Blazor WebAssembly AuthorizedView with Roles

0
votes

I have a blazor page that is supposed to display a button if the user is in the GRP_FAST_ADMIN role. For testing purposes, if they are not in the role, i print out a list of roles that they are in. The issue is that their claims do show that they have the correct role, but they are still not authorized.

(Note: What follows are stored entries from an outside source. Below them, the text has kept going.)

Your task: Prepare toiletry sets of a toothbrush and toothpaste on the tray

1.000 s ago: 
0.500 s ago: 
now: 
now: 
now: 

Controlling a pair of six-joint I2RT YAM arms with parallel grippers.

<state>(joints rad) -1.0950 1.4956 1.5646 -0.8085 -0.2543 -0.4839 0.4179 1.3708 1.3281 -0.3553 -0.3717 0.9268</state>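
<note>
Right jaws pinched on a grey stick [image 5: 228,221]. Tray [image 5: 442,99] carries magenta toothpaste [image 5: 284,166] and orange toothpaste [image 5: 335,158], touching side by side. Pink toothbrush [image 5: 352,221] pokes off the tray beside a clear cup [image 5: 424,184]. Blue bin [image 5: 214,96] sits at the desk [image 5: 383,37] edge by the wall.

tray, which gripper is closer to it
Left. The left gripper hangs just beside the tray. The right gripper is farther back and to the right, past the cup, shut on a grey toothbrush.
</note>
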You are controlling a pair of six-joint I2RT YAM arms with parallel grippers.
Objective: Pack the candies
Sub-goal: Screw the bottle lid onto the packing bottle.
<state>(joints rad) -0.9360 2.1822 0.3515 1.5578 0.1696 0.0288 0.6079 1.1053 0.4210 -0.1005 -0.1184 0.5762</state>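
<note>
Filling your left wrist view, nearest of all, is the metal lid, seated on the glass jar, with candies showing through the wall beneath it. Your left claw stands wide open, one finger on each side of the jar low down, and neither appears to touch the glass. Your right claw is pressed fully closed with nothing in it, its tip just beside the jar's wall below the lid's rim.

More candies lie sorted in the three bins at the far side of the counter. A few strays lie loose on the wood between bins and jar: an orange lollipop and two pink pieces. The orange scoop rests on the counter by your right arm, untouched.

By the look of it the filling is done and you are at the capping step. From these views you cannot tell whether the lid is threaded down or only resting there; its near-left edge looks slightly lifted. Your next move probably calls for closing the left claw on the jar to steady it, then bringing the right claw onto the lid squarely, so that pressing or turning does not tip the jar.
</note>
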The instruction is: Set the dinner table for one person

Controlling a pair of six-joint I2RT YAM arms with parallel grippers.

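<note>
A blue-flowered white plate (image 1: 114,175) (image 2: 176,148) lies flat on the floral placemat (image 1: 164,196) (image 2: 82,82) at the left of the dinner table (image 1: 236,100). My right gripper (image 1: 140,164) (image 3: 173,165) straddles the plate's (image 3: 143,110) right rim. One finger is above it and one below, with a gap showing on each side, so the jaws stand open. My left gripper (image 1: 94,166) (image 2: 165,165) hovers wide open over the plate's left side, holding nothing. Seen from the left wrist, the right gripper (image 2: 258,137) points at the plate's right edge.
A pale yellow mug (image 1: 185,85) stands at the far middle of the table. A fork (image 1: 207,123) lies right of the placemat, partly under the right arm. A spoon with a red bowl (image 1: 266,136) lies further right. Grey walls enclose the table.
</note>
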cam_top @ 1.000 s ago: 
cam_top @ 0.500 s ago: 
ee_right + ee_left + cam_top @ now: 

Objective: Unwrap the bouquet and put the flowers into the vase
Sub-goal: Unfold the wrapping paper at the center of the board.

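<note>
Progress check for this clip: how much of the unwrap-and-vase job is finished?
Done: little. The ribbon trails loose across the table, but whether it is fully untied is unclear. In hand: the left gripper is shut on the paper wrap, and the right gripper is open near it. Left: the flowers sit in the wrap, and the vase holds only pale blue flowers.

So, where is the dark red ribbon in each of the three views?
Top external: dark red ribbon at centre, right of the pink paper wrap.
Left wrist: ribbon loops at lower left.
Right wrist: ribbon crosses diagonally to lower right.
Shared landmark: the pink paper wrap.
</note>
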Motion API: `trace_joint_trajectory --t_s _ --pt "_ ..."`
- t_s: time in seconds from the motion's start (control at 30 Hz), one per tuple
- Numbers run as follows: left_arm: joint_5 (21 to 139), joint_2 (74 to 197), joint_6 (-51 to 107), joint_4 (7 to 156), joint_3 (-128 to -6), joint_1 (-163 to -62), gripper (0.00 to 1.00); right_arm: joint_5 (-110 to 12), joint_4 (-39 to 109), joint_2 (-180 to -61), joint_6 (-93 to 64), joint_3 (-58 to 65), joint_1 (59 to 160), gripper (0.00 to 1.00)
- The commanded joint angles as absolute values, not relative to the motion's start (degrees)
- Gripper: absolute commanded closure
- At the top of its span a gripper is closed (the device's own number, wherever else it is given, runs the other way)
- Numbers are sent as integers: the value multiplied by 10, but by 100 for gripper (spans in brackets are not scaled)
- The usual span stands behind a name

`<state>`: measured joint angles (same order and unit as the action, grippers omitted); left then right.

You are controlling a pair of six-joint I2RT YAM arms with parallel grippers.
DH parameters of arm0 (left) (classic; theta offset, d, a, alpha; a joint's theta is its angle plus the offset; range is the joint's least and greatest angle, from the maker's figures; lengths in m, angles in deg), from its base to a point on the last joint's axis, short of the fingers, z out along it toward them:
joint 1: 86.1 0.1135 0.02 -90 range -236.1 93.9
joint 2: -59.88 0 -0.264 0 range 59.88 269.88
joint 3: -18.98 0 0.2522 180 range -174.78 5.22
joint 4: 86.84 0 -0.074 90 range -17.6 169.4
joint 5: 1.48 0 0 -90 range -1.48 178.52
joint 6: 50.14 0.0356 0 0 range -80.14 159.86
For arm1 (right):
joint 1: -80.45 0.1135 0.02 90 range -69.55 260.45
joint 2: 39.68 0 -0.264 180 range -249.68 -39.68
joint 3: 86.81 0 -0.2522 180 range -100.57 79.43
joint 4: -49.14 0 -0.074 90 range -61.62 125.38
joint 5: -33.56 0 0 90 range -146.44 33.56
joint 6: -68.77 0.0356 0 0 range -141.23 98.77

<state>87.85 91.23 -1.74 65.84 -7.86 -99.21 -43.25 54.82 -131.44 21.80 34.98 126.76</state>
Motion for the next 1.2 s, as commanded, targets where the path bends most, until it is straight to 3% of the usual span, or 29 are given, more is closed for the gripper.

@page "/RestartApplication"


<AuthorizeView Roles="GRP_FAST_ADMIN">
    <Authorized>
        <button class="btn-default" @onclick="() => ViewModel.RestartApplication()">Restart Application</button>
    </Authorized>
    <NotAuthorized>
        @if(Claims !=null)
        {
            @foreach(var claim in Claims)
            {
                <p>@(claim.Type.ToString() + ": " + claim.Value.ToString())</p>
            }
        }
    </NotAuthorized>
</AuthorizeView>

The output from the section:

http://schemas.microsoft.com/ws/2008/06/identity/claims/role: CM_GENERAL_USER

http://schemas.microsoft.com/ws/2008/06/identity/claims/role: ES_GENERAL_USER

http://schemas.microsoft.com/ws/2008/06/identity/claims/role: GRP-PEOPLESOFT-P-GL_GENERAL

http://schemas.microsoft.com/ws/2008/06/identity/claims/role: GRP_AWB_ADMIN

http://schemas.microsoft.com/ws/2008/06/identity/claims/role: GRP_FAST_ADMIN

http://schemas.microsoft.com/ws/2008/06/identity/claims/role: GRP_ILG_RO

http://schemas.microsoft.com/ws/2008/06/identity/claims/role: IB_PWR_USER

http://schemas.microsoft.com/ws/2008/06/identity/claims/role: IBP_POWER_USER

http://schemas.microsoft.com/ws/2008/06/identity/claims/role: MP_ADMIN_GRP

http://schemas.microsoft.com/ws/2008/06/identity/claims/role: OFB_GENERAL_USER

http://schemas.microsoft.com/ws/2008/06/identity/claims/role: PK_GENERAL_USER

http://schemas.microsoft.com/ws/2008/06/identity/claims/role: PT_GENERAL_USER

http://schemas.microsoft.com/ws/2008/06/identity/claims/role: PT_PWR_USER

http://schemas.microsoft.com/ws/2008/06/identity/claims/role: RESORT_OPS_UTILITY

Basic authentication works. I can successfully use for just making sure someone is signed-in. Authorization is setup in the startup of the WebAssembly with this:

 public static IServiceCollection AddPowerToolsWebServices(this IServiceCollection services)
        {
            services.AddDevExpressBlazor();
            services.AddBlazoredLocalStorage();
            services.AddAuthorizationCore();
            services.AddScoped<TokenAuthenticationStateProvider>();
            services.AddScoped<AuthenticationStateProvider, TokenAuthenticationStateProvider>(provider =>
            provider.GetRequiredService<TokenAuthenticationStateProvider>());
            return services;
        }

I am handling the override for GetAuthenticationStateAsync()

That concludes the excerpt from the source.